Dimitris Dimitriadis

Language Processing R&D

Full Stack Web Developer

Dimitris Dimitriadis

Language Processing R&D

Full Stack Web Developer

Blog Post

Datasets In Question Answering

Datasets In Question Answering

Question Answering (QA) is an AI-complete problem meaning that the current state-of-the-art approaches can not solve it. One of the main problems of the domain some years before was the lack of a huge dataset. Although other Natural Language Processing tasks (e.g., named-entity recognition, language modeling) have plenty of resources, QA only recently has an appropriate amount of instances. Furthermore, due to the difficulty of the domain, researchers direct the research towards specific cases in QA. For example, the current big datasets, which are publicly available, are related to the extractive QA, a specific problem where the assumption is that the answer to a question is part of a passage related to the question. The models aim to predict the span text in the passage text that answers the question. Other datasets contain triples of questions, passages, and answers where the answers have been generated considering the passages texts and the world knowledge. This is a natural language generation problem. The models aim to produce an answer text for a question that is approximately close to the gold answer.

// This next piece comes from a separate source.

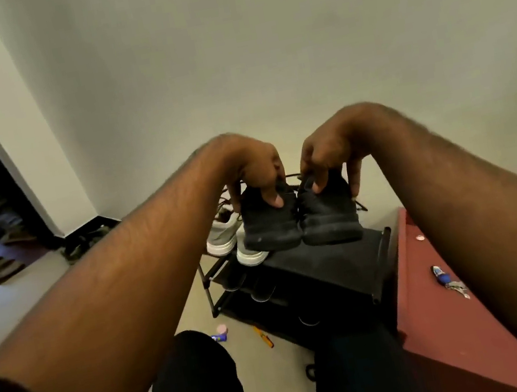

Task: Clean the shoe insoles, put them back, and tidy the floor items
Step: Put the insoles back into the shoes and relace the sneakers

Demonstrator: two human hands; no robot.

As we can see, there are plenty of special cases in QA, thus, it would be beneficial to find the datasets that can help us to train efficient models on a particular QA task.

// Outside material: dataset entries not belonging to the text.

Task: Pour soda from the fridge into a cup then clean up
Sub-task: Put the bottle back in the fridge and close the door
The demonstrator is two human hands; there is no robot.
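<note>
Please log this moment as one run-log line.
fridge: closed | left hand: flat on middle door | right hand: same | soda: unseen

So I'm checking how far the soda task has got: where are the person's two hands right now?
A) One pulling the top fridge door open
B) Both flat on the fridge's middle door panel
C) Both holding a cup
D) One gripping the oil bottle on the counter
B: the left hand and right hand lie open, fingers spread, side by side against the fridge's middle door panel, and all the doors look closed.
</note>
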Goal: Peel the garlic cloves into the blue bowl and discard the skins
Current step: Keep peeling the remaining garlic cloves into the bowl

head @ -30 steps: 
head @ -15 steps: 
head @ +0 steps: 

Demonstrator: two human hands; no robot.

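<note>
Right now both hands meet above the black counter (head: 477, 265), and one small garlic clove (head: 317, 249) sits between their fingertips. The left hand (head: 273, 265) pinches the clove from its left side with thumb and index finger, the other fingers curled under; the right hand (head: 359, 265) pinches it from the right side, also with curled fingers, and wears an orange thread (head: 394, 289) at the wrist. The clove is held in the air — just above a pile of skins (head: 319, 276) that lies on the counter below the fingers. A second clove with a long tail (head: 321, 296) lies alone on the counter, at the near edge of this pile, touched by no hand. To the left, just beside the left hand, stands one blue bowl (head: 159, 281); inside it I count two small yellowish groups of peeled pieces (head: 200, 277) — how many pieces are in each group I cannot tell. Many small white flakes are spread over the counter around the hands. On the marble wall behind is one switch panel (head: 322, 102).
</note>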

The aim of this article is to present these datasets giving a description for each of them and also links to download them and experimented with them.

Natural Questions

This dataset has been constructed in 2019 by the Google Research team for extractive QA. The dataset contains thousands of queries that have been made by users in the Google search engine. Particularly, the dataset is split into the train, dev, and test set, with approximately 310,000, 8000, and 8000 instances accordingly. An instance is a question (user query), a Wikipedia page from the top 5 search results, a long answer which has the length of a paragraph, and a short answer which is one or more entities or yes/no [1]. The Wikipedia page is in the HTML format while the dataset is in the JSON Lines text format. (In Python, one can use the jsonlines library to process the dataset). The dataset is available here.

Squad V1.0

This is another dataset for extractive QA constructed by Stanford Research Team. Crowdworkers posed questions on a set of Wikipedia articles, while the answer to the questions is a span of text included in a passage contained in the Wikipedia articles. The number of questions is 100k approximately [2]. The human performance on the dataset is 86.8%. The dataset is available here.

Squad V2.0

The previous version of the dataset contained easy questions. Thus the state-of-the-art models achieved better results even from humans. In detail, the main issue of the past state-of-the-art models was that they tried to guess the answer in the context of a passage, while the answer was not stated in this context. Stanford observed that and introduced the second version of the dataset [3]. The dataset contains the questions from version 1 plus the 50k unanswerable questions. Now, the models must answer the questions only if it is possible. Based on the leaderboard, the best accuracy is 89% overcoming human judgment. The dataset is available here.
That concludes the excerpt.